(What you should do):
Indicate only the number of lines in the listing below in which the word "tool" appears.

(Exercise data):

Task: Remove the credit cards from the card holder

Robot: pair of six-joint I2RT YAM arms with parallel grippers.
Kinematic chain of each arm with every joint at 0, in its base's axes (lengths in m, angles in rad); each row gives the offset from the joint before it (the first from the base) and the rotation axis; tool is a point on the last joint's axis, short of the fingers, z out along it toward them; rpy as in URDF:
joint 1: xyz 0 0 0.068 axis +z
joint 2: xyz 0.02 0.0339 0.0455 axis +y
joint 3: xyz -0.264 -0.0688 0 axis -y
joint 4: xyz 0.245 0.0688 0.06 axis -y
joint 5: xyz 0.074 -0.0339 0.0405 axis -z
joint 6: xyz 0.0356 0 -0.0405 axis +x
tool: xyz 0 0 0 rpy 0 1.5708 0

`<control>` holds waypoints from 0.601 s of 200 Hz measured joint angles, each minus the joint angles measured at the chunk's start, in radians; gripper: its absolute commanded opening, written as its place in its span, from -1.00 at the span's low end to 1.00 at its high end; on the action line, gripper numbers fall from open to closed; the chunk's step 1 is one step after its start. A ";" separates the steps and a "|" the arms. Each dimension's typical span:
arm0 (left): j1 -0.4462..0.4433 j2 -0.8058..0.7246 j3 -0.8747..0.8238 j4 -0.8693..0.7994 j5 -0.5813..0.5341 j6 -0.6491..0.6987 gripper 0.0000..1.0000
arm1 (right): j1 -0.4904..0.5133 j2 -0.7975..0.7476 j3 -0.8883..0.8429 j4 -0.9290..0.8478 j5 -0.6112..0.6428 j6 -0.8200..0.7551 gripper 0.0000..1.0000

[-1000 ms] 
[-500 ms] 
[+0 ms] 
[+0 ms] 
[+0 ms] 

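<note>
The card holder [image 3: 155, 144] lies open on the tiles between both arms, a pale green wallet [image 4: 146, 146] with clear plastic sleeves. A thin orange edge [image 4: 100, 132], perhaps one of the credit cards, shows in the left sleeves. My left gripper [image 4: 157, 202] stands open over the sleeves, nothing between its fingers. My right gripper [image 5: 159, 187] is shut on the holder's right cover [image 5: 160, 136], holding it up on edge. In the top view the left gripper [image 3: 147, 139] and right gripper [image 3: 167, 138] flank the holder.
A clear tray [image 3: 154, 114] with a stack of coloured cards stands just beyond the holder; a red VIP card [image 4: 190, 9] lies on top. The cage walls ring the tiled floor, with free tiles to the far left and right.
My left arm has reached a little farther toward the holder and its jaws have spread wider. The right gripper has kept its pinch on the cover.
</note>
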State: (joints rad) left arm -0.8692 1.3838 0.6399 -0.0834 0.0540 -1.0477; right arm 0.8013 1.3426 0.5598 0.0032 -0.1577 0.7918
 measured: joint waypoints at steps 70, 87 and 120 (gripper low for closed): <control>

(Output of the task):
2